= Unemployment in Ontario =

Ontarians without work

Unemployment in Ontario is the measure indicating the number of Ontarians "without work, are available for work, and are actively seeking work". The rate of unemployment is measured by Statistics Canada using a Labour Force Survey. In September 2018 approximately 452,900 people were deemed unemployed in Ontario. With an Unemployment rate of roughly 5.9% Ontario is even with the Canada's overall unemployment level. The Unemployment rate is quite stable from month to month with an approximate 0.2% fluctuation. Since 2013 Ontario's Unemployment rate has dropped 2.0%.

== Unemployment by demographic group ==

=== Age ===
As of 2018, the majority of individuals unemployed in Ontario were between the ages of 25 and 54. This reflects the fact that most of Ontario's workers - 64% of the overall labour force as of 2018 - are in the 25 to 54 demographic. Yet while 25-54 year-olds make up the majority of the unemployed, as of 2018 they had the lowest unemployment rate of any demographic, at 5.0 percent. The 15 to 24 year-old age group has the highest unemployment rate at 12.2% (2018).

==== Ontario's Unemployment rate by Age Groupings (Statistics Canada estimates)====

| Age Group |  | Sep-17 | Sep-18 |
|---|---|---|---|
| 15 to 24 years | Seasonally adjusted (percentage) | 10.6 | 12.2 |
| 25 to 54 years | Seasonally adjusted (percentage) | 5.2 | 5 |
| 55 years and over | Seasonally adjusted (percentage) | 3.9 | 4.2 |

=== Gender ===
As of 2018, men and women in Ontario experienced comparable unemployment rates of approximately six percent. Unemployment rose between September, 2017 and September, 2018, with a larger increase in unemployment being experienced by females.
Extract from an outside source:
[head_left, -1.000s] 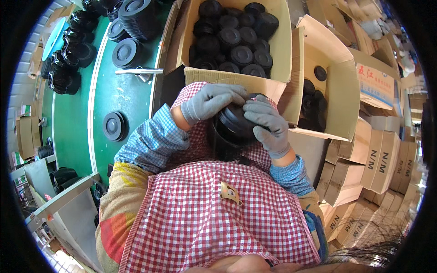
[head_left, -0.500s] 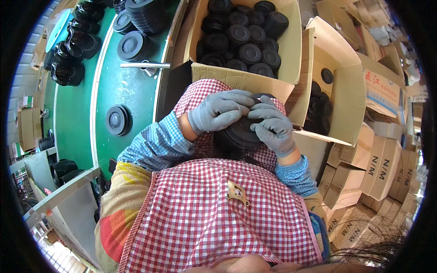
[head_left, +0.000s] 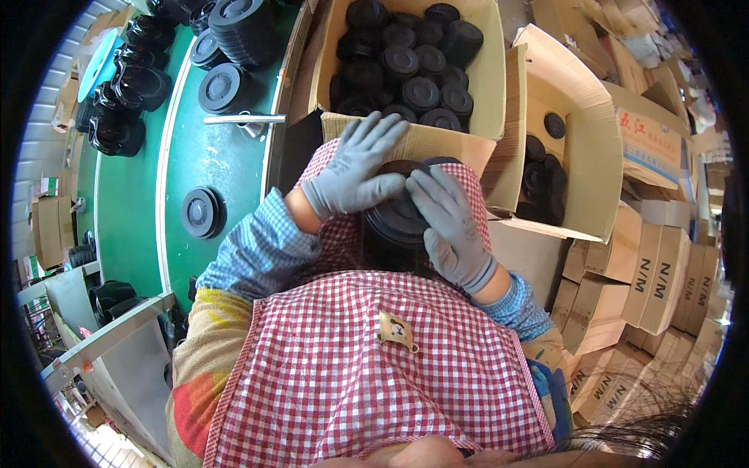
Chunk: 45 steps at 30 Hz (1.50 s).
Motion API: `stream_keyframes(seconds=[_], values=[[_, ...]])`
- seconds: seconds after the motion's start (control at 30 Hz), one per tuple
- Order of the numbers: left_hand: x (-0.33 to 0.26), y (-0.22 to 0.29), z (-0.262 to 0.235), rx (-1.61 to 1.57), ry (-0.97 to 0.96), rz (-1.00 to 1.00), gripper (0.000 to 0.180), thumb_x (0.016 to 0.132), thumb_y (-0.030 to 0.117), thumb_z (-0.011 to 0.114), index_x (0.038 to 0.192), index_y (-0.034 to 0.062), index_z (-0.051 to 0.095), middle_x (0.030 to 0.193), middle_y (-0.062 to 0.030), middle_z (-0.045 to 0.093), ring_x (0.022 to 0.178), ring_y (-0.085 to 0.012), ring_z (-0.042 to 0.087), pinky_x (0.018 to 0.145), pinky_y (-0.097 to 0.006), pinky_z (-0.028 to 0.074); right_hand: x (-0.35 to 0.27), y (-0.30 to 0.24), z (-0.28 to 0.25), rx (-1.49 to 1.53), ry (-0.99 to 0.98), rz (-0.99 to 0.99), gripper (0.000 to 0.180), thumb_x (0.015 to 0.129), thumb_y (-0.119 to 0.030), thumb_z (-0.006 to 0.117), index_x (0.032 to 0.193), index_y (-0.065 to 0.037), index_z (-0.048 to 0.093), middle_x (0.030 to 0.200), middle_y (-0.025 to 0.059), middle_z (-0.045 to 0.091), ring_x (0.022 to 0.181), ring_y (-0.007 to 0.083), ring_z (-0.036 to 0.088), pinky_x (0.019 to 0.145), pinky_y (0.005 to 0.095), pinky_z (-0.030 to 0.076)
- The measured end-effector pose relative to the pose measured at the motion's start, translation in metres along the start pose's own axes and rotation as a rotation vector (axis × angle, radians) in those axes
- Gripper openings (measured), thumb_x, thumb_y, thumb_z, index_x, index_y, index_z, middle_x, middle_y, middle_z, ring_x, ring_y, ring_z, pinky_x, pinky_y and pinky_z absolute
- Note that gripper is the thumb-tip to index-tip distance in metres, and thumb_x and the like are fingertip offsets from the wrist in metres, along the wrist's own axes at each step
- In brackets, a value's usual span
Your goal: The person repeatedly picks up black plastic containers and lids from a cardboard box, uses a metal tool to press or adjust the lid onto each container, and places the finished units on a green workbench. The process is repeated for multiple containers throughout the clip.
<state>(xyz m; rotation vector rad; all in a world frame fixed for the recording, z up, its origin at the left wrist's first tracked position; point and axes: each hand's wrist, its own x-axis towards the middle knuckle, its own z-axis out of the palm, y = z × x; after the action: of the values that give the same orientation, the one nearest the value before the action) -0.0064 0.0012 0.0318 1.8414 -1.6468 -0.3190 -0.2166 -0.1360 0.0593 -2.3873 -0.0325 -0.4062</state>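
Both hands wear grey gloves and rest on a stack of round black plastic lids [head_left: 398, 218] held over my lap. My left hand [head_left: 355, 168] lies flat on the stack's top left, fingers spread toward the box. My right hand [head_left: 449, 226] wraps the stack's right side. Just beyond them stands an open cardboard box [head_left: 413, 140] filled with several stacks of the same black lids [head_left: 406, 66]. My red-and-white checked apron [head_left: 374, 374] covers the lower part of the view.
A green conveyor belt [head_left: 175, 164] runs on the left with black lids [head_left: 203, 212] and stacked black trays [head_left: 125, 101] on it. A second open box [head_left: 562, 117] with black lids stands to the right. Folded cardboard cartons [head_left: 647, 288] pile up at the right.
Both hands and the lid stack have shifted forward toward the near edge of the open box. My left hand's fingers have spread out flatter over the stack's top.
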Motion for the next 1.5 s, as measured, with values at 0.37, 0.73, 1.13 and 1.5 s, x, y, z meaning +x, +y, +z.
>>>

==== Unemployment Rates (Statistics Canada estimates)====

| Sex |  | Sep-17 | Sep-18 |
|---|---|---|---|
| Both sexes | Seasonally adjusted (percentage) | 5.7 | 5.9 |
| Males | Seasonally adjusted (percentage) | 6.1 | 5.8 |
| Females | Seasonally adjusted (percentage) | 5.2 | 6 |

===Recent Immigrants and First Nations===
Immigrants, especially recent immigrants, face challenges with unemployment. Inuit and First Nations people also have higher rates of unemployment.

== Unemployment by region ==
In recent years following the Great Recession, regions or cities such as Windsor, Oshawa, London and Peterborough, heavily dependent on auto manufacturing have been severely impacted by unemployment. In December 2013 Toronto proper unemployment rate deteriorated to 10.1%.

== Solutions ==
Issues related to creating employment involve many socio-political-economic-environmental factors and complexities. In Ontario, centre and left leaning governments have supported strong infrastructure building and social safety net policies while right leaning governments have pursued lower taxes and government spending policies. Regardless of government policies external factors such as Global recession, change in technologies, lower labour costs and lack of strong regulations in developing countries impact unemployment in Ontario.

=== Social safety net ===
Canada has a federal Employment Insurance system which covers workers for several months immediately after they lose work. Ontario also provides various social assistance services for those in need.

=== Infrastructure ===
Stable political and social systems, corruption free and efficient government operations, quality education, health, transportation, energy, information and communication, water and sanitation and financial systems help create employment and improve private sector productivity. According to The Economic Impact of Ontario’s Infrastructure Investment Program report published by Conference Board of Canada, "Economic activity linked to these investments supports employment in the province – on average 167,000 jobs per year are due to infrastructure spending. What is less obvious, but just as crucial, is that infrastructure boosts private-sector productivity, adding about $1,000 per year to the income of every Ontarian".

=== Skills training and trades ===
Skills training and promotion of trades through apprenticeship programs has been identified as a main component in closing Ontario's skills gap, thus better matching available employment opportunities with the labour force.

=== Entrepreneurs incubation ===
Education and University systems that foster and incubate innovation, entrepreneurship and self-employment have been identified as a growth area for Ontario to help reduce unemployment.